» **PROBLEM DETAILS**:
Every record below is to be restated word for word, and no picture is to be copied.
---- RECORD EXTRACTS
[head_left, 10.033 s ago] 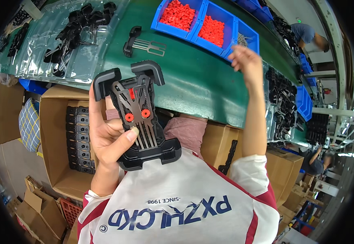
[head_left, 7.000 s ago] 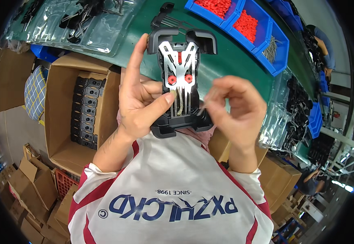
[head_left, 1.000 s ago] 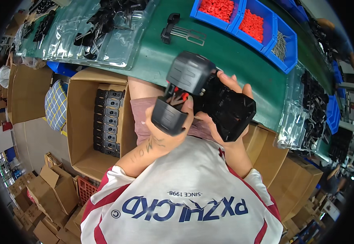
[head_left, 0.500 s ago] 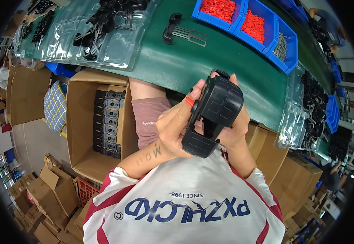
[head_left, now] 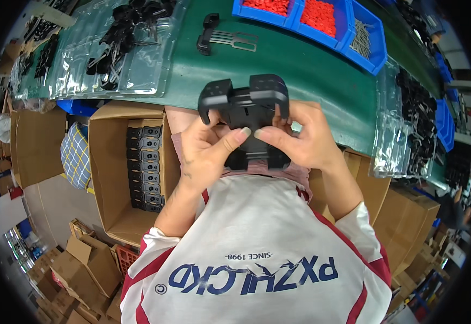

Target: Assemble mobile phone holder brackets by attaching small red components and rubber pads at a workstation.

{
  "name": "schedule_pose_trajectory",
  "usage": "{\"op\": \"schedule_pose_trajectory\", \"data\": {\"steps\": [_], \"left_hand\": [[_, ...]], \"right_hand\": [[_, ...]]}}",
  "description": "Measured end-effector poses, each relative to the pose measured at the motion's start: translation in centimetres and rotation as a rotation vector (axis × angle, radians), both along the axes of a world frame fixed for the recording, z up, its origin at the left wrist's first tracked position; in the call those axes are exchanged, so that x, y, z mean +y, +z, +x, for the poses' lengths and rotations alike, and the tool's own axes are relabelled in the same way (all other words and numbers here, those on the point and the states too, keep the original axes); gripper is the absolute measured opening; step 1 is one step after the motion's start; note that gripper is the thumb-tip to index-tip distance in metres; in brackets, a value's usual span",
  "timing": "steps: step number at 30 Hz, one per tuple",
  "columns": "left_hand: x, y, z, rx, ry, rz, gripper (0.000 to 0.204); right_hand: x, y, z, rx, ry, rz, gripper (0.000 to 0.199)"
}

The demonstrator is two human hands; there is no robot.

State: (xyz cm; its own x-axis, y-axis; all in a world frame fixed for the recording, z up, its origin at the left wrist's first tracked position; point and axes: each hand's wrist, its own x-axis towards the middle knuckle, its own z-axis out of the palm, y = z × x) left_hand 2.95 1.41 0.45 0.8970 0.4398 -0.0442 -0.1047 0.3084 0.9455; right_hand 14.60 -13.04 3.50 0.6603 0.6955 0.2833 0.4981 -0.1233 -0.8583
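Note:
A black plastic phone holder [head_left: 243,113] with hooked jaws is held in front of my body, its flat inner face turned up toward me. My left hand [head_left: 205,151] grips its left side, thumb pressed on the face. From the other side my right hand [head_left: 308,137] holds it, the thumb tip close to the left one near the middle. The other fingers are mostly hidden behind the holder. Beyond it, on the green table [head_left: 192,73], lies a black bracket [head_left: 207,35] with a flat metal prong frame.
Blue bins [head_left: 349,40] at the far side hold small red pieces [head_left: 317,19] and metal pins [head_left: 361,39]. Clear plastic trays [head_left: 149,75] with black parts lie at left and right. Left of my legs, an open cardboard box [head_left: 108,178] contains stacked black parts [head_left: 144,167].
The phone holder has turned from edge-on to face-up and moved slightly left. Both thumbs now press its face. A red bit seen by my left fingers is out of sight.

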Motion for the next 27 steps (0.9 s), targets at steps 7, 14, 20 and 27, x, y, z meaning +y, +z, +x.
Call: {"op": "schedule_pose_trajectory", "data": {"steps": [7,14,20,27], "left_hand": [[0.5,-0.8,0.5,-0.137,-0.246,-0.435,0.038],[0.4,-1.1,1.2,-0.050,-0.206,-0.367,0.033],[-0.3,0.4,1.8,0.045,-0.162,-0.029,0.033],[-3.0,0.7,4.0,-0.409,0.032,0.191,0.034]], "right_hand": [[0.2,-0.6,-0.9,0.293,0.100,0.187,0.022],[-0.3,-0.8,-0.7,0.278,0.025,0.116,0.017],[0.0,-0.9,0.0,0.306,-0.031,0.249,0.014],[1.0,-1.9,-1.2,0.216,-0.090,0.706,0.029]]}}
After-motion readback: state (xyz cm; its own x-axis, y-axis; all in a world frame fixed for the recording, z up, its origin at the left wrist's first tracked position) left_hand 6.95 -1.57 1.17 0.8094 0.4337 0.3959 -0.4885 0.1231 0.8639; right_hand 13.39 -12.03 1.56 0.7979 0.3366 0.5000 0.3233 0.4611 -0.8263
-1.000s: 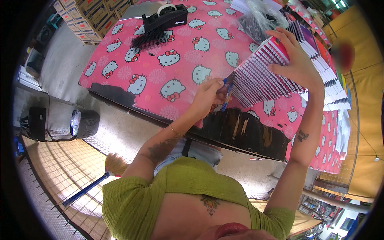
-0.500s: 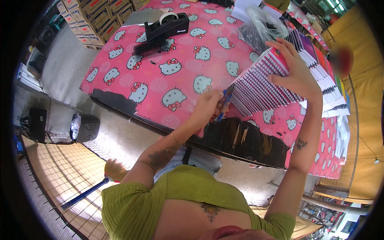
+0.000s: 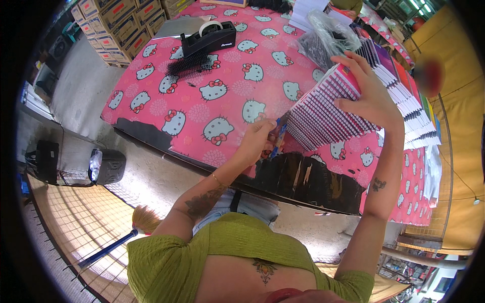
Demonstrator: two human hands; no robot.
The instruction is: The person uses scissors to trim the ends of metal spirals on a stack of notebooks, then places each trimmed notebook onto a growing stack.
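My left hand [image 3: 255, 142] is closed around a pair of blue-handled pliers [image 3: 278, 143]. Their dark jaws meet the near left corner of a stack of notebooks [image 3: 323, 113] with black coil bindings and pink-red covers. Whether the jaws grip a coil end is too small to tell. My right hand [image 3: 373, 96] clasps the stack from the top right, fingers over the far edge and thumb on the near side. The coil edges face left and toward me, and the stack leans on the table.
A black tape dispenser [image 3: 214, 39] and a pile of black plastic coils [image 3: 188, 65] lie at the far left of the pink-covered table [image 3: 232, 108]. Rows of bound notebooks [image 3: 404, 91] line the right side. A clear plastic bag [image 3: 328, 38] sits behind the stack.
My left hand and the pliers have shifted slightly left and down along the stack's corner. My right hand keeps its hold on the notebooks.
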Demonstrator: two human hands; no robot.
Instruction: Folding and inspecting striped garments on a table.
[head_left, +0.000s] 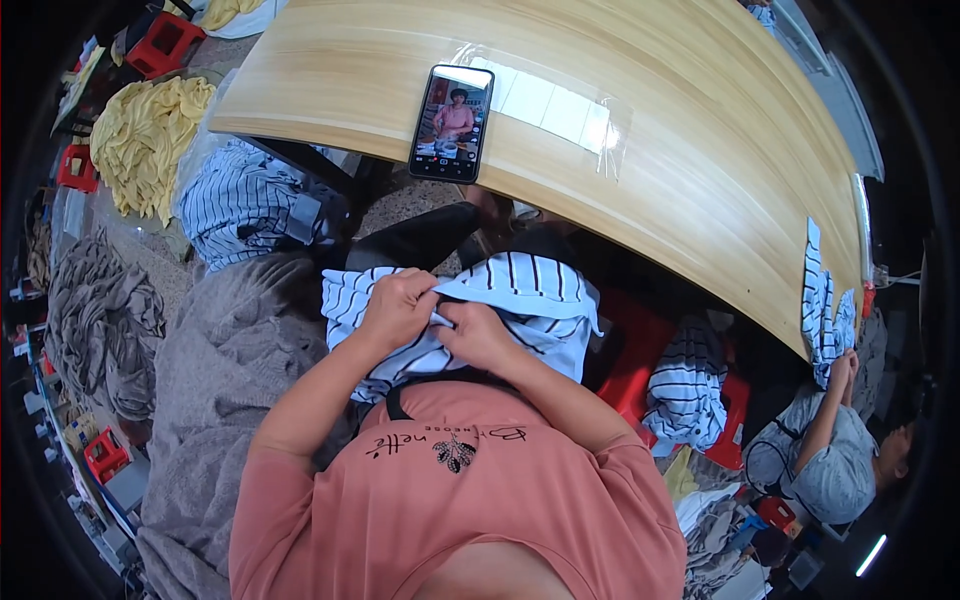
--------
» **SOLUTION TO THIS PROBLEM**:
[head_left, 10.033 s ago] 
[head_left, 7.000 s ago] 
[head_left, 1.000 s ago] 
[head_left, 0.500 s ago] 
[head_left, now] 

Target: Assemble mobile phone holder brackets by attaching small red components and rubber pads at a workstation.

{
  "name": "schedule_pose_trajectory",
  "usage": "{\"op\": \"schedule_pose_trajectory\", \"data\": {\"steps\": [_], \"left_hand\": [[_, ...]], \"right_hand\": [[_, ...]]}}",
  "description": "Measured end-effector poses, each relative to the pose measured at the motion's start: translation in centimetres and rotation as a rotation vector (axis × angle, radians), both along the axes of a world frame fixed for the recording, z up, its origin at the left wrist's first tracked position; in the call those axes are exchanged, so that x, y, z mean +y, +z, +x, for the poses' lengths and rotations alike, and the tool's own axes are relabelled in the same way (all other words and numbers here, those on the point and the states too, keep the original axes); gripper is the absolute measured opening; step 1 is one step after the motion's start; note that gripper is the thumb-tip to index-tip distance in metres; in brackets, a value's usual span",
  "timing": "steps: step number at 30 Hz, one per tuple",
  "columns": "left_hand: x, y, z, rx, ry, rz, gripper (0.000 to 0.204); right_hand: x, y, z, rx, ry, rz, gripper (0.000 to 0.199)"
}

The demonstrator is two human hands; there is no robot.

State: (xyz cm; its own x-axis, y-axis; all in a world frame fixed for the recording, z up, its origin at the left wrist's first tracked position; point and axes: each hand's wrist, its own x-axis towards the middle knuckle, its own z-axis out of the palm, y = z × x) left_hand 2.95 1.41 0.45 0.8970 0.4398 -0.0442 -0.1047 0.3084 0.9455; right_hand 14.60 -13.04 3.50 0.6603 0.6955 0.2833 0.4981 -0.1233 -0.8583
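Note:
A black plastic phone holder [head_left: 243,113] with hooked jaws is held in front of my body, its flat inner face turned up toward me. My left hand [head_left: 205,151] grips its left side, thumb pressed on the face. From the other side my right hand [head_left: 308,137] holds it, the thumb tip close to the left one near the middle. The other fingers are mostly hidden behind the holder. Beyond it, on the green table [head_left: 192,73], lies a black bracket [head_left: 207,35] with a flat metal prong frame.
Blue bins [head_left: 349,40] at the far side hold small red pieces [head_left: 317,19] and metal pins [head_left: 361,39]. Clear plastic trays [head_left: 149,75] with black parts lie at left and right. Left of my legs, an open cardboard box [head_left: 108,178] contains stacked black parts [head_left: 144,167].
The phone holder has turned from edge-on to face-up and moved slightly left. Both thumbs now press its face. A red bit seen by my left fingers is out of sight.
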
Motion for the next 27 steps (0.9 s), targets at steps 7, 14, 20 and 27, x, y, z meaning +y, +z, +x.
Call: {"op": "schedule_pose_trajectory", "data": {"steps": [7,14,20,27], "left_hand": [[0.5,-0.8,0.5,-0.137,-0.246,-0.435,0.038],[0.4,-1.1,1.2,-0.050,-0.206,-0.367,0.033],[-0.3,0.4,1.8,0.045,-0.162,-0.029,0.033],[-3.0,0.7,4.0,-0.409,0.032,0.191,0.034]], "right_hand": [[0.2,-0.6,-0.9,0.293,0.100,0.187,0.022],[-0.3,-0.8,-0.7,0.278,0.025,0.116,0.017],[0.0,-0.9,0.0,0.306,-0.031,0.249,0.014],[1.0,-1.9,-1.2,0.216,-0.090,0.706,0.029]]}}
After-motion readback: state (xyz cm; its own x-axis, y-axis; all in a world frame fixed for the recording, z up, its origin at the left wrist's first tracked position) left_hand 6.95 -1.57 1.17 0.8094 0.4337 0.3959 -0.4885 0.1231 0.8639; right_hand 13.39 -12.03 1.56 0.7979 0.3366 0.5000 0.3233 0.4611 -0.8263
-1.000s: 
-0.500s: 
+0.000s: 
Demonstrator: two human hands; no robot.
The instruction is: The person uses scissors to trim the ends of metal spirals on a stack of notebooks, then places each trimmed notebook onto a growing stack.
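My left hand [image 3: 255, 142] is closed around a pair of blue-handled pliers [image 3: 278, 143]. Their dark jaws meet the near left corner of a stack of notebooks [image 3: 323, 113] with black coil bindings and pink-red covers. Whether the jaws grip a coil end is too small to tell. My right hand [image 3: 373, 96] clasps the stack from the top right, fingers over the far edge and thumb on the near side. The coil edges face left and toward me, and the stack leans on the table.
A black tape dispenser [image 3: 214, 39] and a pile of black plastic coils [image 3: 188, 65] lie at the far left of the pink-covered table [image 3: 232, 108]. Rows of bound notebooks [image 3: 404, 91] line the right side. A clear plastic bag [image 3: 328, 38] sits behind the stack.
My left hand and the pliers have shifted slightly left and down along the stack's corner. My right hand keeps its hold on the notebooks.
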Demonstrator: two human hands; no robot.
Instruction: Folding and inspecting striped garments on a table.
[head_left, +0.000s] 

What came before makes up the full response.